At the same time, the real economy shows strain. U.S. energy firms have cut drilling rigs for 12 of the last 13 weeks, leaving the total rig count 8 per cent below last year’s level. Such contractions foreshadow slower output growth and higher energy prices. History tells us that supply squeezes in energy combined with lax monetary policy breed stagflation, simply a toxic mix of high inflation and low growth.

Wage earners are ill‑equipped to handle this. Pew Research points out that the purchasing power of the average hourly wage has barely changed in four decades. Meanwhile, asset inflation continues: the top 1 per cent hold about half of all equities, and the bottom half of households hold just 1 per cent. When the Federal Reserve raises interest rates, it hurts mortgage affordability for the middle class; when it cuts rates, it inflates the very assets concentrated in elite portfolios. The result is a “tale of two economies”: paper wealth and speculative gains on one side; stagnant wages and rising living costs on the other.

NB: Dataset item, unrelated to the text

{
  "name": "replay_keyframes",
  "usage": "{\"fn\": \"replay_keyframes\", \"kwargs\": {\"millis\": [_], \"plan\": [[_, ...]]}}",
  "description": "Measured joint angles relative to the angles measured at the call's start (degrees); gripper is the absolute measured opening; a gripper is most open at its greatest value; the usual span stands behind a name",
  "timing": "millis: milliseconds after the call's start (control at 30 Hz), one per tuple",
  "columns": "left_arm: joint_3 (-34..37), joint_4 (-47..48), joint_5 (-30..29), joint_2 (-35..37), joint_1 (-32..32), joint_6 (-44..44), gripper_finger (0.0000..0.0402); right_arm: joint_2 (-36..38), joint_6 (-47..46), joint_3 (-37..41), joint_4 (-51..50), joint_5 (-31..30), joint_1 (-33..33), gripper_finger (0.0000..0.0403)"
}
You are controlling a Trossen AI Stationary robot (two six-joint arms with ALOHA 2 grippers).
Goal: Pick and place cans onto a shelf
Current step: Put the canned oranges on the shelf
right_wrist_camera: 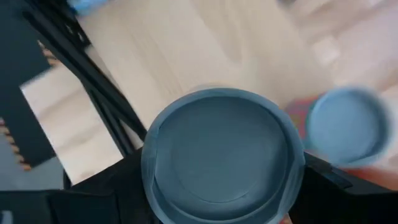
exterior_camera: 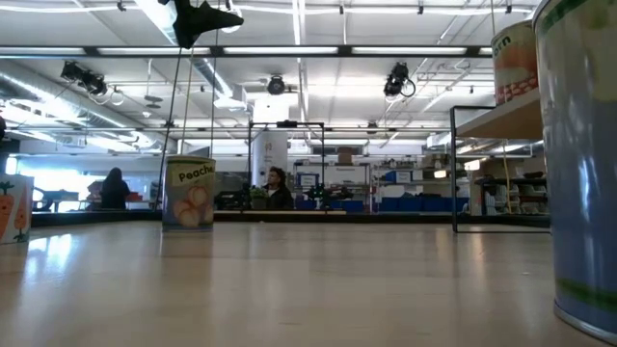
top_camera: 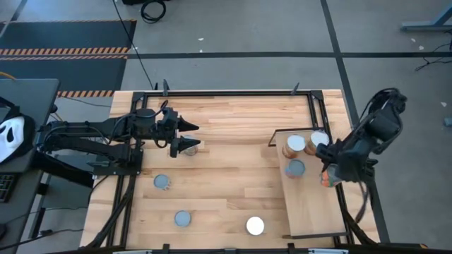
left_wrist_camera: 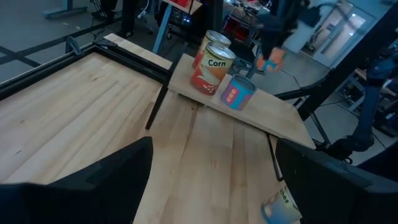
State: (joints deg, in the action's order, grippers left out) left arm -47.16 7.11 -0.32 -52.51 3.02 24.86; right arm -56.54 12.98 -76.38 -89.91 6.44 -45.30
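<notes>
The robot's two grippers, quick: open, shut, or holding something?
Left gripper: open, holding nothing, above the tabletop.
Right gripper: shut on a can, over the shelf.

— Where's the left arm?

— It reaches in from the left side, stretched level across the table. The left gripper (top_camera: 189,136) points rightward, its two dark fingers (left_wrist_camera: 99,180) spread apart with nothing between them.

— And the right arm?

— It is bent at the elbow and angled down and inward. The right gripper (top_camera: 327,169) is at its lower end, fingers clamped on either side of a can (right_wrist_camera: 222,155), whose round top sits directly ahead of the wrist.
</notes>
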Motion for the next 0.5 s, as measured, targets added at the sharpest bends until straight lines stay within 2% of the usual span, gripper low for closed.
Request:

The appetite for risk is not being driven by fundamental confidence in productivity growth; it is a side effect of abundant liquidity and the hope that someone else will pay a higher price. That hope can evaporate quickly. Many investors sense this. Google searches for “gold” are at record highs, according to search analytics. The World Gold Council reports that 95 per cent of central bankers expect gold reserves to keep rising and Reuters notes that official-sector purchases remain around 1,000 tonnes a year. 

Why gold? Because it offers insurance against two opposing outcomes that are both plausible: inflationary melt‑up and deflationary bust. In an inflationary melt‑up, the value of currency erodes and real assets like gold rise. In a deflationary bust, debt burdens become unmanageable, prompting further monetary intervention and loss of confidence in fiat money. Gold has no counterparty risk, no default risk and a long history of holding value when other assets fall.

Investors should not view gold as a speculative trade but as disaster insurance. In a diversified portfolio, even a modest allocation (say 5 to 10 per cent)can provide a hedge against both stagflation and financial crises. This is not about predicting the price of gold tomorrow; it is about recognising that the current speculative frenzy, combined with weakening fundamentals, is unsustainable.

The broader lesson is that extreme market behaviour often precedes extreme market corrections. When margin debt surges and sentiment reaches euphoric highs, caution is warranted. When energy supply contracts and wages stagnate, the seeds of stagflation are sown. And when central banks themselves turn to gold, it is a sign that our monetary system is in flux.

In such a world, holding a portion of your wealth in physical gold is a sensible response to uncertainty. Not because gold will make you rich, but because it may prevent you from becoming poor. As markets gyrate between bubble and bust, and as governments oscillate between stimulus and austerity, gold quietly endures. It may not pay interest, but neither does it require trust in the solvency of anyone else. In today’s speculative and uncertain environment, that is a rare and valuable attribute.